(TASK INSTRUCTIONS): Answer with only the number of lines below where "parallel" appears.

(WORKING DATA):
:::::
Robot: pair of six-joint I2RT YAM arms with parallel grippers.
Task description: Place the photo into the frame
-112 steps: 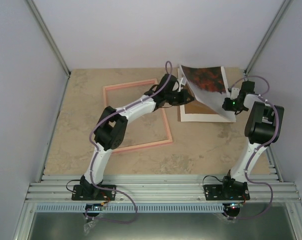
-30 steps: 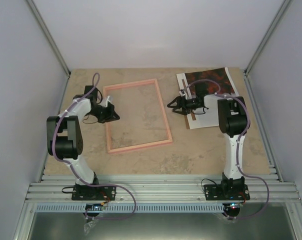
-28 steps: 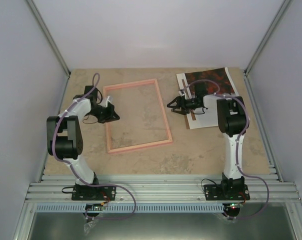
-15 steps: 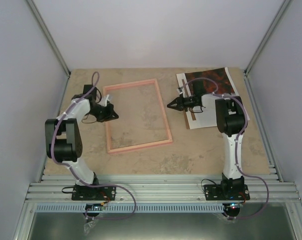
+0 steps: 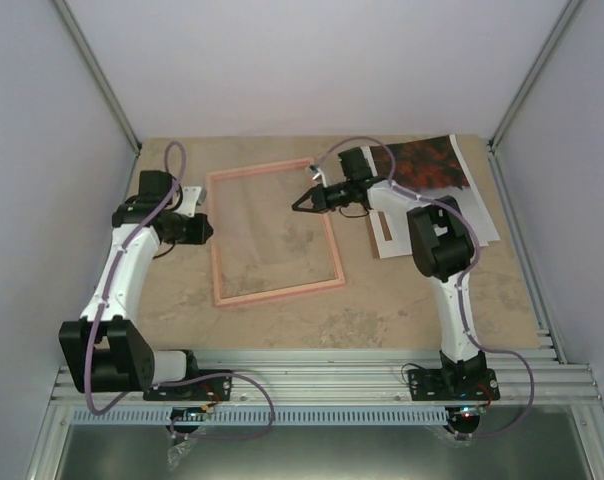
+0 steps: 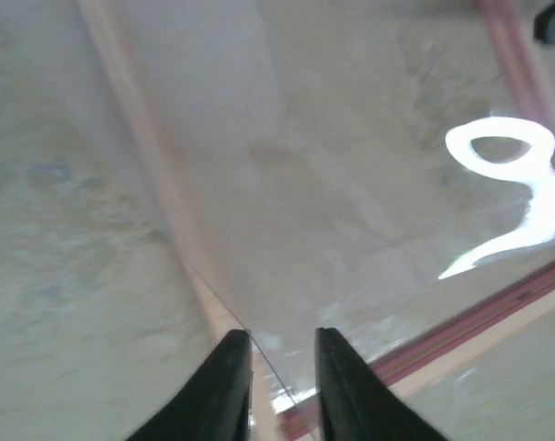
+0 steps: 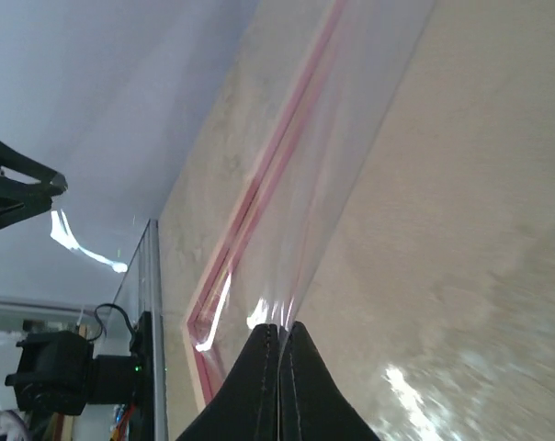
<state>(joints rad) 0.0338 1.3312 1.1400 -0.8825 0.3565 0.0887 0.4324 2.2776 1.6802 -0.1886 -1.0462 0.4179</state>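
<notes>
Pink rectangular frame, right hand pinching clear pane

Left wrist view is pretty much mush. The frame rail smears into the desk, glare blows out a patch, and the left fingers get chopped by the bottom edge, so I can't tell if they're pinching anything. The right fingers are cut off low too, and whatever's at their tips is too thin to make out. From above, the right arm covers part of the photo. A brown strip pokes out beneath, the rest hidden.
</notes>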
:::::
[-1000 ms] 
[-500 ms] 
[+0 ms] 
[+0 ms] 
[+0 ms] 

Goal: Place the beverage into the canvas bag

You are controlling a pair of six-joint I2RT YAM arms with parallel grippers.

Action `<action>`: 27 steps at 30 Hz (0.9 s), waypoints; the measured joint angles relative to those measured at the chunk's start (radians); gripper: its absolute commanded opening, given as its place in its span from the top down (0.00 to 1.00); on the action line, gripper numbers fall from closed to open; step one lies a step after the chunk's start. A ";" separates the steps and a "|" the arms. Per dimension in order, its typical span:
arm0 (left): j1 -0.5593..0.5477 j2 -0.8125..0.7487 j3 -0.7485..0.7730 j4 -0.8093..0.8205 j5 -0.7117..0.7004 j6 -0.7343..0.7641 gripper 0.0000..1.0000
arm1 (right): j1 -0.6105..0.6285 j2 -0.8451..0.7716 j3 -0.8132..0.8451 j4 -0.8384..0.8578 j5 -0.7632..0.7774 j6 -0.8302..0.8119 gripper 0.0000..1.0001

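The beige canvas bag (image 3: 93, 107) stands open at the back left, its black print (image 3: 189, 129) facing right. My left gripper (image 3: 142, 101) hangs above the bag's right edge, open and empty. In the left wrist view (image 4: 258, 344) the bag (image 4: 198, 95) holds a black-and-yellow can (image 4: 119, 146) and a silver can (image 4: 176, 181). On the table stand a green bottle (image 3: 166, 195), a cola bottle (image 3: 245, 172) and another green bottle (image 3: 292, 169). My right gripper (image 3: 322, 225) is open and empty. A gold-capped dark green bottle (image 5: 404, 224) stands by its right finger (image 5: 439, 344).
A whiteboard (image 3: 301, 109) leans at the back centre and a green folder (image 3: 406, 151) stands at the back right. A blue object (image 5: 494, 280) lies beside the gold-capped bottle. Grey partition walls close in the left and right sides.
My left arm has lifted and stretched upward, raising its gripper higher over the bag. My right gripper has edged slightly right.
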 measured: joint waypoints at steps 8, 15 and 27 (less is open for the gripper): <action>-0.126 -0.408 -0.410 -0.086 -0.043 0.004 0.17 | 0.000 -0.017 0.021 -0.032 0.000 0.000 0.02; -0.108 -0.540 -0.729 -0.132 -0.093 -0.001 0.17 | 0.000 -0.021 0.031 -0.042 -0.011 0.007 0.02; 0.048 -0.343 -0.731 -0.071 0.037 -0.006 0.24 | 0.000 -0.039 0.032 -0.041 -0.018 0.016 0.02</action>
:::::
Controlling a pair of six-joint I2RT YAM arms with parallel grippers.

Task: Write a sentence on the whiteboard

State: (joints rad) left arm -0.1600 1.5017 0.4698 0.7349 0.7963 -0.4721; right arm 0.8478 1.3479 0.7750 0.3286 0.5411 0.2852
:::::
(EXERCISE ANSWER): 3